The teacher fell asleep in class and a little naughty Johnny approached him.
Little Johnny: Teacher, are you sleeping in class?
Teacher: “No, I am not sleeping.”
Little Johnny: What did you do, sir?
Teacher: “I was talking to God.”
The next day, the Johnny Boy fell asleep in class and the same teacher walks up to him…
Teacher: “Young man, are you sleeping in my classroom.”
Little Johnny: No, not me, sir, I am not sleeping.
Angry teacher: “What were you doing?”
Little Johnny: “I was talking to God.”
Angry teacher: “What did he say??”
Little Johnny: “God said he never spoke to you yesterday …”
LOL!
Hope this joke will make you smile! Have a nice day!
Johnny Asked A Questions To His Teacher.
Johnny: Hello Teacher, let me ask you a question.
Teacher: Okay.
Johnny: How do you put an elephant in a refrigerator?
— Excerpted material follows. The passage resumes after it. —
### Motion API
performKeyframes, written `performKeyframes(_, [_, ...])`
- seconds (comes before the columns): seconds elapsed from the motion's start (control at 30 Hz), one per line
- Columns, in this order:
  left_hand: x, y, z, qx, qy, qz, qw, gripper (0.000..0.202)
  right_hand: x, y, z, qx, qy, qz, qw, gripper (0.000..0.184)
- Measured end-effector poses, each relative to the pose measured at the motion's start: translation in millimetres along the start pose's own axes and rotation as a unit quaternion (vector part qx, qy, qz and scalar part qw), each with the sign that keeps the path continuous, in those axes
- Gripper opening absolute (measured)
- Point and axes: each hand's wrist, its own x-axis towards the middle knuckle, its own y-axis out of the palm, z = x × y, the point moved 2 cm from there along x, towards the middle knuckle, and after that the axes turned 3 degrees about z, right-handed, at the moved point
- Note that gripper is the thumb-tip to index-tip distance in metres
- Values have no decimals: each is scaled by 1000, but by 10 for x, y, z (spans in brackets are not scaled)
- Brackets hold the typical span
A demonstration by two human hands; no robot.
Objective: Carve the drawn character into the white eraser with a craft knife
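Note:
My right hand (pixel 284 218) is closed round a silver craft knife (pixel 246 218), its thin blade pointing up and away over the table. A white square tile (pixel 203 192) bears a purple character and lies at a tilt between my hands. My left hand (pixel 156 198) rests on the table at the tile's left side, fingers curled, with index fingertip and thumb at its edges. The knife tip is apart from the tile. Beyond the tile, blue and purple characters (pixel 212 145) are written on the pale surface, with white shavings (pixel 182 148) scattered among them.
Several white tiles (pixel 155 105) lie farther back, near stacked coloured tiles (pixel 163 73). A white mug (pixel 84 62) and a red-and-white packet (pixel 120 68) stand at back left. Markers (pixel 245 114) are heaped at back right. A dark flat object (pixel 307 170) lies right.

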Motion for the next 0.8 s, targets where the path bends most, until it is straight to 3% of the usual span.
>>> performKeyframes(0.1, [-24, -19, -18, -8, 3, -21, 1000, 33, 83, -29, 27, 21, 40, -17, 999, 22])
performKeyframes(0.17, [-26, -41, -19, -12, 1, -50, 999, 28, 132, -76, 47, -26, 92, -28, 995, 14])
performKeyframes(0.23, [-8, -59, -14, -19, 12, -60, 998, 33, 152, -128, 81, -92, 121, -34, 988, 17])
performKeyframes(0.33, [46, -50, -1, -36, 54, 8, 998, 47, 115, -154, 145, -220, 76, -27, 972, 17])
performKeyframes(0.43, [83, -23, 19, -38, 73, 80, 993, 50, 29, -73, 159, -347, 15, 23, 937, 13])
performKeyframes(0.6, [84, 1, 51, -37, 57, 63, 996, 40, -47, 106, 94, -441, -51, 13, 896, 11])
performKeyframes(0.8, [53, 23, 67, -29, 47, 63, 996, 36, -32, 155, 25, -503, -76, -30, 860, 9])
Teacher: You can’t, it’s too big.
Johnny: Wrong. All you have to do is open the refrigerator and put it in there.
Teacher: Hm. Okay then.
Johnny: Let me ask you another question. How do put a Donkey inside that fridge?
Teacher: Easy, just open the door and put it in there.
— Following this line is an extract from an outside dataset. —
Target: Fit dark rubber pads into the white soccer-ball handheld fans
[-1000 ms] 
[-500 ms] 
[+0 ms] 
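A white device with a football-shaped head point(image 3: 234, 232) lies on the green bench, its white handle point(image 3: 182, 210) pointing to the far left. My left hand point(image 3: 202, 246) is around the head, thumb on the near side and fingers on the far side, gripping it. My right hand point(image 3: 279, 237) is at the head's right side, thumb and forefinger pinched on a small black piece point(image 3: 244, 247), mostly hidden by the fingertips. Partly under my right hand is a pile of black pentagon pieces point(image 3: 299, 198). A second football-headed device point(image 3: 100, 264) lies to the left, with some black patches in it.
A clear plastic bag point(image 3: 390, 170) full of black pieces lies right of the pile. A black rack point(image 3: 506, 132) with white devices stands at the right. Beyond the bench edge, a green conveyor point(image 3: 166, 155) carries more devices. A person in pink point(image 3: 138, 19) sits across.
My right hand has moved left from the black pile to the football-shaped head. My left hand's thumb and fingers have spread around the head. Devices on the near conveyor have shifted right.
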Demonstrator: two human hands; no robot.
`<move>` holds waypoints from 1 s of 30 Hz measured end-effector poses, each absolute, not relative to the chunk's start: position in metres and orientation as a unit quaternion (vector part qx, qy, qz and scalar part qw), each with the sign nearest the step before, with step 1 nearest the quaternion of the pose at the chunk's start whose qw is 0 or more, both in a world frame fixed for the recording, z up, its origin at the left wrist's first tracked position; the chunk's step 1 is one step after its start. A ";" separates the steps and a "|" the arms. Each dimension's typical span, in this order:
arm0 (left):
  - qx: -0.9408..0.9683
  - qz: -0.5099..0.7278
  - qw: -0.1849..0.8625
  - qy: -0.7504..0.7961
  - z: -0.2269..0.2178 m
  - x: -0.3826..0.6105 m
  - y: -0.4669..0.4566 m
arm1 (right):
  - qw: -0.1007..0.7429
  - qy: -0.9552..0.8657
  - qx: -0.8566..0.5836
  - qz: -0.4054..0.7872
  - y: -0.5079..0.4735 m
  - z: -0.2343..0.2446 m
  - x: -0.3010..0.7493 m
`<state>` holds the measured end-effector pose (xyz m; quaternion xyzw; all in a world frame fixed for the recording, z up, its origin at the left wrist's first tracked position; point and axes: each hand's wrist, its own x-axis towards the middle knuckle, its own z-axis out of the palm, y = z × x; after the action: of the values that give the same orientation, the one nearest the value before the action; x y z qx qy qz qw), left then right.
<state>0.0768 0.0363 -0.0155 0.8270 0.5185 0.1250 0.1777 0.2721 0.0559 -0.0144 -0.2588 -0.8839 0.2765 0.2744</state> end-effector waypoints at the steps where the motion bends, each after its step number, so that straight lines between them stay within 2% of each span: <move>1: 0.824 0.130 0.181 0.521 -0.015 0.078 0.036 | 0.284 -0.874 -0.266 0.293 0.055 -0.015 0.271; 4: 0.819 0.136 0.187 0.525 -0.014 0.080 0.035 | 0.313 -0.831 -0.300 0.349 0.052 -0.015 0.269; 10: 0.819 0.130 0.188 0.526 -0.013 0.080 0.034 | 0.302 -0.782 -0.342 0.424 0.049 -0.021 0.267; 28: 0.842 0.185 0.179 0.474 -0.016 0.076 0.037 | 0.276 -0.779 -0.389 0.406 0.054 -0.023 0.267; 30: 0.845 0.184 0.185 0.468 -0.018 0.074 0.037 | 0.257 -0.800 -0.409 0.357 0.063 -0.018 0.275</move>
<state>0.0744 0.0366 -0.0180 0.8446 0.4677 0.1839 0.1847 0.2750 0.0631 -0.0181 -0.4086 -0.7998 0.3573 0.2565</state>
Johnny: Still wrong. First, you have to take the elephant out, then put the donkey in the fridge.
Teacher: Uh, okay.
Johnny: Next question. If a lion had a birthday party and all the animals went to it, what animal is missing?
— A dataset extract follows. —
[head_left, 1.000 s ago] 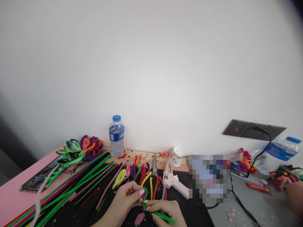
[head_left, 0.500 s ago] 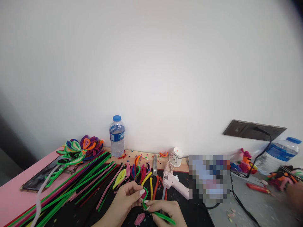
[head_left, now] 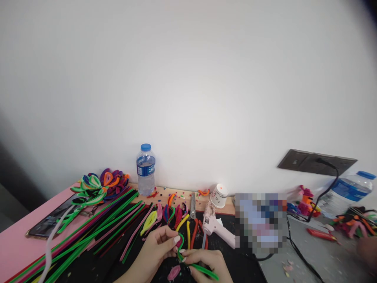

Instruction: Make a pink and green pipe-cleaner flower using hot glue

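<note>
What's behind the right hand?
Beyond the right hand: a pale pink glue gun and part of a black mat. Whatever sits directly behind its fingers and palm is covered; can't tell.

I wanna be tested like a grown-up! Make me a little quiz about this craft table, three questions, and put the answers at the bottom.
1. Pick one: the fuzzy stick in the right hand is
a) white
b) green
c) yellow

2. True or false: the bottle standing beyond the left hand has a red cap.

3. Name it: what white thing stands near the wall, beside the front end of the glue gun?

Key:
1. b) green
2. False; its cap is blue.
3. A cup
</note>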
Teacher: All because the lion eats them.
Johnny: Wrong, the donkey is missing because he’s still in the fridge.
Teacher: Are you kidding me?
Johnny: Okay, last question. If you are at a River and crocodiles live in it, how do you get across?
Teacher: You build a boat and float across. If you try to swim across you will be eaten.
Johnny: Nope. All you have to do is swim across because all the animals went to Lion’s birthday party.
Teacher: Get out.
LOL!! So cute!!
Hope this joke will make you smile! Have a nice day!